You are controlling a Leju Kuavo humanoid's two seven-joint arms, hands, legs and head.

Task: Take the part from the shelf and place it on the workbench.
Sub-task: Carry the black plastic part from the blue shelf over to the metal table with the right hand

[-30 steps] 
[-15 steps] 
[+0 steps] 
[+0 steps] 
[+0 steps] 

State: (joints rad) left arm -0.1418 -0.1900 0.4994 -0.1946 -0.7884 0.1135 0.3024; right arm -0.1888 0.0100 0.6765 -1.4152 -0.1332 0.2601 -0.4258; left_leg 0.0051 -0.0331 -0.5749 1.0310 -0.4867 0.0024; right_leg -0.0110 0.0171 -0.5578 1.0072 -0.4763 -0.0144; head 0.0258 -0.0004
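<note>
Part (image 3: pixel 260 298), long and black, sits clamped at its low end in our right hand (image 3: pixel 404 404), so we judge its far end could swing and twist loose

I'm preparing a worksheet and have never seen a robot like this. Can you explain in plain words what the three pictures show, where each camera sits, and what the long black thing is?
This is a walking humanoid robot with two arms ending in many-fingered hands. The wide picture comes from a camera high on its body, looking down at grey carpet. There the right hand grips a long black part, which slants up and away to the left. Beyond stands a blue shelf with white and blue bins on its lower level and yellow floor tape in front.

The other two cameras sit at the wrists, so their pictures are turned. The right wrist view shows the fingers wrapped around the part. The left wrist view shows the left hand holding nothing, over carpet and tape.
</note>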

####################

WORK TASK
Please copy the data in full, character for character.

TASK RESULT
You are controlling a Leju Kuavo humanoid's two seven-joint arms, hands, legs and head.

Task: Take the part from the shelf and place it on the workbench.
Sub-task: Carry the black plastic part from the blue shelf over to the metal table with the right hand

[-30 steps] 
[-15 steps] 
[+0 steps] 
[+0 steps] 
[+0 steps] 

State: (joints rad) left arm -0.1418 -0.1900 0.4994 -0.1946 -0.7884 0.1135 0.3024; right arm -0.1888 0.0100 0.6765 -1.4152 -0.1332 0.2601 -0.4258; left_leg 0.0051 -0.0331 -0.5749 1.0310 -0.4867 0.0024; right_leg -0.0110 0.0171 -0.5578 1.0072 -0.4763 -0.0144; head 0.0258 -0.0004
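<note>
Part (image 3: pixel 260 298), long and black, sits clamped at its low end in our right hand (image 3: pixel 404 404), so we judge its far end could swing and twist loose

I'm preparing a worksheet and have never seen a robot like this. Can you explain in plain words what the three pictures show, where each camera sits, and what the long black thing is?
This is a walking humanoid robot with two arms ending in many-fingered hands. The wide picture comes from a camera high on its body, looking down at grey carpet. There the right hand grips a long black part, which slants up and away to the left. Beyond stands a blue shelf with white and blue bins on its lower level and yellow floor tape in front.

The other two cameras sit at the wrists, so their pictures are turned. The right wrist view shows the fingers wrapped around the part. The left wrist view shows the left hand holding nothing, over carpet and tape.
</note>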

This completes the response to the exercise.